- [BRIEF]
Return every record verbatim.

═════ PROVIDED RECORDS

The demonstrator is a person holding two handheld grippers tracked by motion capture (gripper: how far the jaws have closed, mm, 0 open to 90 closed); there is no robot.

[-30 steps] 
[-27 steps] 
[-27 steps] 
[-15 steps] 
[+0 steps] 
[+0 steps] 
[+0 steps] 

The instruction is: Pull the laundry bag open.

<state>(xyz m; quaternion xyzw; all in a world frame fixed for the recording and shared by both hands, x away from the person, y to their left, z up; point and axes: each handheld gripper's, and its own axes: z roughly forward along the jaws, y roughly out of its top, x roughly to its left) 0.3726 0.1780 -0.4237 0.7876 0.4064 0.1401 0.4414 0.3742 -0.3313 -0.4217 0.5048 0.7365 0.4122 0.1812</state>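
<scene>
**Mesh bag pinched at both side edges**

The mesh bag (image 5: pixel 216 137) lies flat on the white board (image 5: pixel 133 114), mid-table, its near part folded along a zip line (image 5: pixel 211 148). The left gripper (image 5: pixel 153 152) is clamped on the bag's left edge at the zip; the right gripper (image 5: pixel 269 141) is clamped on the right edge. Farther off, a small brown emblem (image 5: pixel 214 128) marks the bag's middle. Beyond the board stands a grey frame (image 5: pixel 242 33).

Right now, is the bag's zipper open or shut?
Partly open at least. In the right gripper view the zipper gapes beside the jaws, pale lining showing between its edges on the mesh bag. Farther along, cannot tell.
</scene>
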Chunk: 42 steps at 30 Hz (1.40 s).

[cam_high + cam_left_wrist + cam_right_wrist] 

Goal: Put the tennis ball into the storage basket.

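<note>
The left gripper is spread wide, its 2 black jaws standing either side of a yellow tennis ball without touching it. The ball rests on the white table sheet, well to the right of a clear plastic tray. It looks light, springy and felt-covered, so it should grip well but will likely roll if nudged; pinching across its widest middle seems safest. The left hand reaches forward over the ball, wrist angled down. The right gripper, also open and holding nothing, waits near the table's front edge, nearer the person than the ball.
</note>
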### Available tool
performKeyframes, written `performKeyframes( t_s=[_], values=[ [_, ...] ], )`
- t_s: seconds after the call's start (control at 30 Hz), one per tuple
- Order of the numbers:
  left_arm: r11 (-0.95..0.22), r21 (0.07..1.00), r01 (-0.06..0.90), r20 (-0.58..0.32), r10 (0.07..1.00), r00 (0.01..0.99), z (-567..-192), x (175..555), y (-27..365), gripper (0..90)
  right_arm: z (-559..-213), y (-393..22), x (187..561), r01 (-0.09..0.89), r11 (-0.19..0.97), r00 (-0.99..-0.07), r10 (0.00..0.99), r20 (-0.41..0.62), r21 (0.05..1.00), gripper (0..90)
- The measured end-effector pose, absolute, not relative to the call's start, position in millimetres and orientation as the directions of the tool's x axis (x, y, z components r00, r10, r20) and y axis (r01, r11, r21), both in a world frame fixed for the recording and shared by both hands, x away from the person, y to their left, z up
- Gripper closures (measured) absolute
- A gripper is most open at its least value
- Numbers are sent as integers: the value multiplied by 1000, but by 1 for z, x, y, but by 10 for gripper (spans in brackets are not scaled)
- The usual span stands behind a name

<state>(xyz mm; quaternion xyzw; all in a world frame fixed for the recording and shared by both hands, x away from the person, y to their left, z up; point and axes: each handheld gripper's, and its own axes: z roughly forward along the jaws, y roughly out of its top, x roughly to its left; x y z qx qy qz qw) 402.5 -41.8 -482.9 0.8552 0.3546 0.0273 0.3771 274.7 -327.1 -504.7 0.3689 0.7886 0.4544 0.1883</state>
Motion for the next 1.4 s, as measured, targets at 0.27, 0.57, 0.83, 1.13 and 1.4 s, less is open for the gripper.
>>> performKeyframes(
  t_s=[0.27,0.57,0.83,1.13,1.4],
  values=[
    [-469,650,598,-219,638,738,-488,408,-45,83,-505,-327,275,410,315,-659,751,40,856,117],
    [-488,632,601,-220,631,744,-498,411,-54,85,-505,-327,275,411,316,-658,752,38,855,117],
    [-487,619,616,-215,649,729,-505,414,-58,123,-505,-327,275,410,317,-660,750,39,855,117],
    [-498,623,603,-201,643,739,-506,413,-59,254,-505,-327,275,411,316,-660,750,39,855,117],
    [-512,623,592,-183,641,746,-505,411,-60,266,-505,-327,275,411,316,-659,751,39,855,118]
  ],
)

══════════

- [SOLUTION]
The demonstrator is a person holding two handheld grippers tracked by motion capture (gripper: how far the jaws have closed, mm, 0 open to 90 closed); there is no robot.

[-30 steps] 
[-27 steps] 
[-27 steps] 
[-15 steps] 
[+0 steps] 
[+0 steps] 
[+0 steps] 

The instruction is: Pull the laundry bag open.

<state>(xyz m; quaternion xyzw; all in a world frame fixed for the recording and shared by both hands, x away from the person, y to their left, z up; point and axes: each handheld gripper's, and its own axes: z roughly forward along the jaws, y roughly out of its top, x roughly to its left) 0.3726 0.1780 -0.4237 0.7876 0.4064 0.1401 0.4414 0.3742 -0.3313 -0.4217 0.5048 0.7365 0.4122 0.1812</state>
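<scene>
**Mesh bag pinched at both side edges**

The mesh bag (image 5: pixel 216 137) lies flat on the white board (image 5: pixel 133 114), mid-table, its near part folded along a zip line (image 5: pixel 211 148). The left gripper (image 5: pixel 153 152) is clamped on the bag's left edge at the zip; the right gripper (image 5: pixel 269 141) is clamped on the right edge. Farther off, a small brown emblem (image 5: pixel 214 128) marks the bag's middle. Beyond the board stands a grey frame (image 5: pixel 242 33).

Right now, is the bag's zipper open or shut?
Partly open at least. In the right gripper view the zipper gapes beside the jaws, pale lining showing between its edges on the mesh bag. Farther along, cannot tell.
</scene>
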Chunk: 42 steps at 30 Hz (1.40 s).

[cam_high + cam_left_wrist + cam_right_wrist] 

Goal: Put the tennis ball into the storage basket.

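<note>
The left gripper is spread wide, its 2 black jaws standing either side of a yellow tennis ball without touching it. The ball rests on the white table sheet, well to the right of a clear plastic tray. It looks light, springy and felt-covered, so it should grip well but will likely roll if nudged; pinching across its widest middle seems safest. The left hand reaches forward over the ball, wrist angled down. The right gripper, also open and holding nothing, waits near the table's front edge, nearer the person than the ball.
</note>
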### Available tool
performKeyframes, written `performKeyframes( t_s=[_], values=[ [_, ...] ], )`
- t_s: seconds after the call's start (control at 30 Hz), one per tuple
- Order of the numbers:
  left_arm: r11 (-0.95..0.22), r21 (0.07..1.00), r01 (-0.06..0.90), r20 (-0.58..0.32), r10 (0.07..1.00), r00 (0.01..0.99), z (-567..-192), x (175..555), y (-27..365), gripper (0..90)
  right_arm: z (-559..-213), y (-393..22), x (187..561), r01 (-0.09..0.89), r11 (-0.19..0.97), r00 (-0.99..-0.07), r10 (0.00..0.99), r20 (-0.41..0.62), r21 (0.05..1.00), gripper (0..90)
- The measured end-effector pose, absolute, not relative to the call's start, position in millimetres and orientation as the directions of the tool's x axis (x, y, z components r00, r10, r20) and y axis (r01, r11, r21), both in a world frame fixed for the recording and shared by both hands, x away from the person, y to their left, z up
- Gripper closures (measured) absolute
- A gripper is most open at its least value
- Numbers are sent as integers: the value multiplied by 1000, but by 1 for z, x, y, but by 10 for gripper (spans in brackets are not scaled)
- The usual span stands behind a name

<state>(xyz mm; quaternion xyzw; all in a world frame fixed for the recording and shared by both hands, x away from the person, y to their left, z up; point and axes: each handheld gripper's, and its own axes: z roughly forward along the jaws, y roughly out of its top, x roughly to its left; x y z qx qy qz qw) 402.5 -41.8 -482.9 0.8552 0.3546 0.0273 0.3771 274.7 -327.1 -504.7 0.3689 0.7886 0.4544 0.1883</state>
Motion for the next 1.4 s, as measured, targets at 0.27, 0.57, 0.83, 1.13 and 1.4 s, less is open for the gripper.
>>> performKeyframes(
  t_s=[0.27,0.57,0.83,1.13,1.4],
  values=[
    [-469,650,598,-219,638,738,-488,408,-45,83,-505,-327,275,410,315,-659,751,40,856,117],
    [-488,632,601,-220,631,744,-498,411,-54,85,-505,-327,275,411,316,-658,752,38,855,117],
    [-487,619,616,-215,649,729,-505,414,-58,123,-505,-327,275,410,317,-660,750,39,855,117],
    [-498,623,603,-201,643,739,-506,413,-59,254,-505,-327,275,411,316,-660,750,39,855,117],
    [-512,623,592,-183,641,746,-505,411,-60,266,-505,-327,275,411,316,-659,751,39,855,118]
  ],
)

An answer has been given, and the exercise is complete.